When I import from CSV, it seems the values are automatically interpreted as strings. When I supply them to a parameter that requires a string, the value does not require quotes even if it has spaces e.g New-UnifiedGroup -DisplayName $item.displayName
does not require quotes even when the display name has spaces.
But when I want to create a team from an existing group, and I get the ID of the group, the group id requires quotes: New-Teams -GroupId "$group.ExternalDirectoryObjectId"
. In this case the parameter -GroupId requires a string value, although the ExternalDirectoryObjectId that it requires is not a string.
Is there a rule that a value does not require quotes if it is a string, and a string value is expected? Does it help to declare a variable as a string before passing it to a parameter that requires a string? For example, if I have a $path
variable, I usually have to provide it as -Path "$path"
. If I declared the path as [String]$path =
, would I then not need to use the quotes in -Path $path
Generally, only ever use quoting in PowerShell to explicitly pass a value as a string ([string]
).
String-literal arguments require quoting if they contain any of the following: spaces or, more generally, PowerShell metacharacters[1], as well as commands or expressions (enclosed in $(...)
) if they are part of a larger string (see below).
If a string-literal argument is to be used verbatim, use '...'
i.e. enclose it in a single-quoted aka verbatim string (use ''
to embed a literal '
).
To pass the value of a variable, one of its properties, or even the result of a method call on it, you do not need quoting in PowerShell (except as part of a larger string - see below), which will pass the resulting value with its original data type; however, when the value is bound to its target parameter, PowerShell may automatically convert it to the parameter's type.
If the target parameter is [string]
-typed (as is the case with New-Team
's -GroupId
parameter), PowerShell will automatically convert any non-string argument to a string, essentially by calling .ToString()
on it[2]. If the resulting string isn't the right representation, you must perform explicit stringification, by way of an expression or command.
E.g., both -GroupId $groupId
and -GroupId $group.ExternalDirectoryObjectId
work without quoting - even if the string value being passed contains embedded spaces or other PowerShell metacharacters.

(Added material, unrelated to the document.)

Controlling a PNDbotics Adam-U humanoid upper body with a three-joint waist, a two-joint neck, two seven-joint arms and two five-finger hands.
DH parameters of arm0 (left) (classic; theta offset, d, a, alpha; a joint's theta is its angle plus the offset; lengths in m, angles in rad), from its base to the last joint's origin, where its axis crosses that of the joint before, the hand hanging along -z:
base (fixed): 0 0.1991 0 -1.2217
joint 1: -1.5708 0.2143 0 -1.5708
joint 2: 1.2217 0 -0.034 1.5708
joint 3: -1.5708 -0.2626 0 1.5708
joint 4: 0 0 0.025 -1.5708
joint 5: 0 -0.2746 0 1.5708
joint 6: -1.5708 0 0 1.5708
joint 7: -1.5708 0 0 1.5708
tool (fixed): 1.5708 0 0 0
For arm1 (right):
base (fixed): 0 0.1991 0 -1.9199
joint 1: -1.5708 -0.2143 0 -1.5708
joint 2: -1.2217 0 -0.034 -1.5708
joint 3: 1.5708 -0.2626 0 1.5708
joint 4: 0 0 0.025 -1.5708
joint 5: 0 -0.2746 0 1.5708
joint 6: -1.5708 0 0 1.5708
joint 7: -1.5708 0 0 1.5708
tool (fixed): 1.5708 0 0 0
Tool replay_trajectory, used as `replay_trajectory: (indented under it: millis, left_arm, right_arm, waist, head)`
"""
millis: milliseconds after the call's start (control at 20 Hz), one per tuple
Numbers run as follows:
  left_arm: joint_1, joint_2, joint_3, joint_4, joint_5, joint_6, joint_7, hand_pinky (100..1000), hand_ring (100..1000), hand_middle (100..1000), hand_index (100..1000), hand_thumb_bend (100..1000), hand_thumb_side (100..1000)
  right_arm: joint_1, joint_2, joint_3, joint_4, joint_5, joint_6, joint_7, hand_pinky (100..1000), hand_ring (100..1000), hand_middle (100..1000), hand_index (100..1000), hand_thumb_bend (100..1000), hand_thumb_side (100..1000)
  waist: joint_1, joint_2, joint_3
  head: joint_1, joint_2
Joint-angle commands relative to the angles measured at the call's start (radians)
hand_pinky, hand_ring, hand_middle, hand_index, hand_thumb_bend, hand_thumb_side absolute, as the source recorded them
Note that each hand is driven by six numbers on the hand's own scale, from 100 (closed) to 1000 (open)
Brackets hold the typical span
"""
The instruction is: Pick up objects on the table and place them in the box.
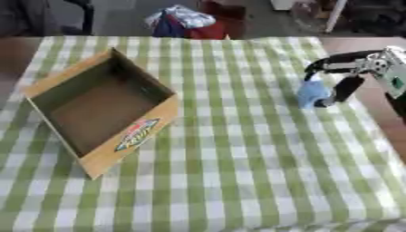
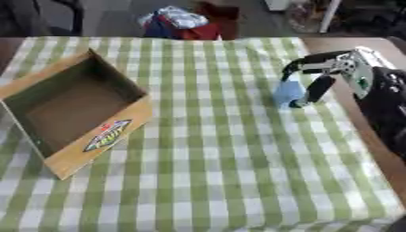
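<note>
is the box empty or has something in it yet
Empty: the box shows only bare cardboard inside. The blue thing is out on the cloth at the right hand.

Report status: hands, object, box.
Right hand curled round light blue object on tablecloth. Left hand out of view. Cardboard box empty, path unobstructed.

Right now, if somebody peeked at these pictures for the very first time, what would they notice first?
Probably the big cardboard box on the left of the green checked tablecloth, open and with nothing visible inside, a colourful sticker on its front wall. Next, the robot's right hand at the table's right edge, its black fingers curled round a small light-blue object that seems to be the only loose thing on the cloth.
</note>
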Motion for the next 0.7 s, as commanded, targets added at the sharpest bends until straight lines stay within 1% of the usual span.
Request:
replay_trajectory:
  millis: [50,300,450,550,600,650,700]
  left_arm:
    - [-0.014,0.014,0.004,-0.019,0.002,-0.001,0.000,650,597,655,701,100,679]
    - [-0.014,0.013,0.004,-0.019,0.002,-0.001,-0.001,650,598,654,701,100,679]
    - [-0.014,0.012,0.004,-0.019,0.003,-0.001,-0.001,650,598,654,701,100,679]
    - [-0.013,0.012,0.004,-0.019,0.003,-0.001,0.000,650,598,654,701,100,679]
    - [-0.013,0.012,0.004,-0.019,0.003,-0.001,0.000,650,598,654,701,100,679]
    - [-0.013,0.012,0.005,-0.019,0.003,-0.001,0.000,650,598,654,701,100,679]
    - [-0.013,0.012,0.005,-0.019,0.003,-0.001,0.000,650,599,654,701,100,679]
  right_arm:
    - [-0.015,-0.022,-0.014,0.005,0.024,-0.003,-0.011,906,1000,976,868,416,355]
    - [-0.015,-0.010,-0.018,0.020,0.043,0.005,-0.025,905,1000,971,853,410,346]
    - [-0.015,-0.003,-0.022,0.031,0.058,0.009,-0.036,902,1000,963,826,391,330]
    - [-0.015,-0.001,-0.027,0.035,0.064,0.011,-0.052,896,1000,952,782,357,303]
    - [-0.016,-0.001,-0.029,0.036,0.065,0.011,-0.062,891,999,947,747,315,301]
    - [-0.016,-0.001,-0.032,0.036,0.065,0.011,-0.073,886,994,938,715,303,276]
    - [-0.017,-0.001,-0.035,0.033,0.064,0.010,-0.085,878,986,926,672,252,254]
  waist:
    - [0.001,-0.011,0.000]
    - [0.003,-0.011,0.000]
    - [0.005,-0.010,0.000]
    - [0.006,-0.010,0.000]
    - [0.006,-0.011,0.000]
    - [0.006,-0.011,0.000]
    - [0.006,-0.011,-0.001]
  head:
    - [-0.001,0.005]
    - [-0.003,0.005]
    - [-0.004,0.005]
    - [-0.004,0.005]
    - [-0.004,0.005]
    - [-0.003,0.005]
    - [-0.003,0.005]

If you need to pass an object's property, a method call, or any type of command or expression as part of a larger string, enclose the argument in "..."

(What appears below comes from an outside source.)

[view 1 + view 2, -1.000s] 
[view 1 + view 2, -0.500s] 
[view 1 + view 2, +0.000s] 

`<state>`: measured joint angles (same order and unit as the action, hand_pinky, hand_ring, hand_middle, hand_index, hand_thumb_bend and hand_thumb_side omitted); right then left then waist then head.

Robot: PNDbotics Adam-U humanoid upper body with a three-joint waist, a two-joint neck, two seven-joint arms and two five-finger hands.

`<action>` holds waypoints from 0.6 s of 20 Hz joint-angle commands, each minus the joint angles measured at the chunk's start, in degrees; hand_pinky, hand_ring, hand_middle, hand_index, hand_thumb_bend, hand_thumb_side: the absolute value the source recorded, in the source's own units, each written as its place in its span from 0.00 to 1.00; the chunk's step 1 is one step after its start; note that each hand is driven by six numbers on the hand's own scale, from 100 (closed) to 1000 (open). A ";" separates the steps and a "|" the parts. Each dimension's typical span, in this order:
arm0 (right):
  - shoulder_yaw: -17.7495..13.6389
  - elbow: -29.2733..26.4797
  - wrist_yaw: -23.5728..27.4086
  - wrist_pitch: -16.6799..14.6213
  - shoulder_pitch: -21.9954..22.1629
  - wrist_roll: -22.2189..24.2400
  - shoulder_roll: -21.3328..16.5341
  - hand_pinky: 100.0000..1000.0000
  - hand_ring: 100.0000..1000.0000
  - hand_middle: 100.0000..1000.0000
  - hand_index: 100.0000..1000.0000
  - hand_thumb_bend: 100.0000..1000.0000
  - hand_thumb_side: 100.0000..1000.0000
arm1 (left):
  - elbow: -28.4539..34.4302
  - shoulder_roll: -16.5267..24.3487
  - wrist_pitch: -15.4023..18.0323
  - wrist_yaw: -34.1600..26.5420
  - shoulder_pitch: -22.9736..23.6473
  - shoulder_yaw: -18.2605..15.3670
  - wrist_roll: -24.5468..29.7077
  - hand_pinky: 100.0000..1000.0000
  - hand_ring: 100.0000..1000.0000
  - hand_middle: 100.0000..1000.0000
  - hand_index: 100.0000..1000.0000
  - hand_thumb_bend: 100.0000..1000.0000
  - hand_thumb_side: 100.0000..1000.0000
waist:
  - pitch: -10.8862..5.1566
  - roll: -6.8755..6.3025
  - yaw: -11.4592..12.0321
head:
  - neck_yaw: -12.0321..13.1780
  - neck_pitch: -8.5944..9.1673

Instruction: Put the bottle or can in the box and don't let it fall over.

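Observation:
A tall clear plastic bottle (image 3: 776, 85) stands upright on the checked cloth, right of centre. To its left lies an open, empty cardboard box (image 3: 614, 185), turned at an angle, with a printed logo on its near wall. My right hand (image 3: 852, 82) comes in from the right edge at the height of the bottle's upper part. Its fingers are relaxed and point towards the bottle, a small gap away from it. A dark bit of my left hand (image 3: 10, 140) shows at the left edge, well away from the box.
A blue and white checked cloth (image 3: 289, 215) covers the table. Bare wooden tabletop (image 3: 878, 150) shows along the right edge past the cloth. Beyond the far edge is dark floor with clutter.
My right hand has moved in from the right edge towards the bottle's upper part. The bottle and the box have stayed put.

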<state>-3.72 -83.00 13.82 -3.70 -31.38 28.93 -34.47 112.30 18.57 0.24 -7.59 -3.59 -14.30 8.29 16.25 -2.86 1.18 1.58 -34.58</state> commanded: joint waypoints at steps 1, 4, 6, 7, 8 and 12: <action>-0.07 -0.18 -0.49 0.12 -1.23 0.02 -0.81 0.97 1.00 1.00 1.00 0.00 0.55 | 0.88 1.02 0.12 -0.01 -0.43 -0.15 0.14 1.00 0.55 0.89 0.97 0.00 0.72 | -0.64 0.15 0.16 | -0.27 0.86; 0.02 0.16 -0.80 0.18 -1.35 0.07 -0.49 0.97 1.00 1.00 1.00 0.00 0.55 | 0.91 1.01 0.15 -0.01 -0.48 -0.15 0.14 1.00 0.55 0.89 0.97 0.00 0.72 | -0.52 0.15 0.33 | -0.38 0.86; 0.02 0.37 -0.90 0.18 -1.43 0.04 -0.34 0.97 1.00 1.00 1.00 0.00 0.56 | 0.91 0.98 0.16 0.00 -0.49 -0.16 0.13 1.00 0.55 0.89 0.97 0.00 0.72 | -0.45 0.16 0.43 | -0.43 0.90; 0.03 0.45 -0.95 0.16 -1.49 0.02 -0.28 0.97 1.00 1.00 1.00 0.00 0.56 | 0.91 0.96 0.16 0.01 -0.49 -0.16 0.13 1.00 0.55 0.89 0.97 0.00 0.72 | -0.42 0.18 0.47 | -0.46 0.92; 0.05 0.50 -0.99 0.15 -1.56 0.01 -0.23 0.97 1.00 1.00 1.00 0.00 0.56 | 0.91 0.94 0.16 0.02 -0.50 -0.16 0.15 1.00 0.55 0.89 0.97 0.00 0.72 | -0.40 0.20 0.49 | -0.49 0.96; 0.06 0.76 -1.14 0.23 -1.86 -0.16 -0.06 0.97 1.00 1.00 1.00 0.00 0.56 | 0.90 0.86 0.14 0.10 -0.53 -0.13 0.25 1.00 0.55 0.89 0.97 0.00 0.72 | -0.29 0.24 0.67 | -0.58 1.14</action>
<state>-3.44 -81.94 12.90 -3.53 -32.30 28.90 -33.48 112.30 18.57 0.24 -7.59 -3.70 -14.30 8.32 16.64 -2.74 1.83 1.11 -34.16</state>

(i.e. a double-quoted, so-called expandable (interpolating) string) (use `"
or ""
to embed a literal "
) and use $(...)
, the subexpression operator around the expression / command; e.g., "$($group.ExternalDirectoryObjectId)/more"
; referencing a variable (including an environment variable) by itself inside "..."
does not require $(...)
; e.g. "$HOME\Project"
or "user:$env:USERNAME"
.
Note that "$group.ExternalDirectoryObjectId"
definitely does not work as intended, because only variable reference $group
by itself is recognized - and stringified - whereas the .ExternalDirectoryObjectId
part is treated literally - see first link below for why.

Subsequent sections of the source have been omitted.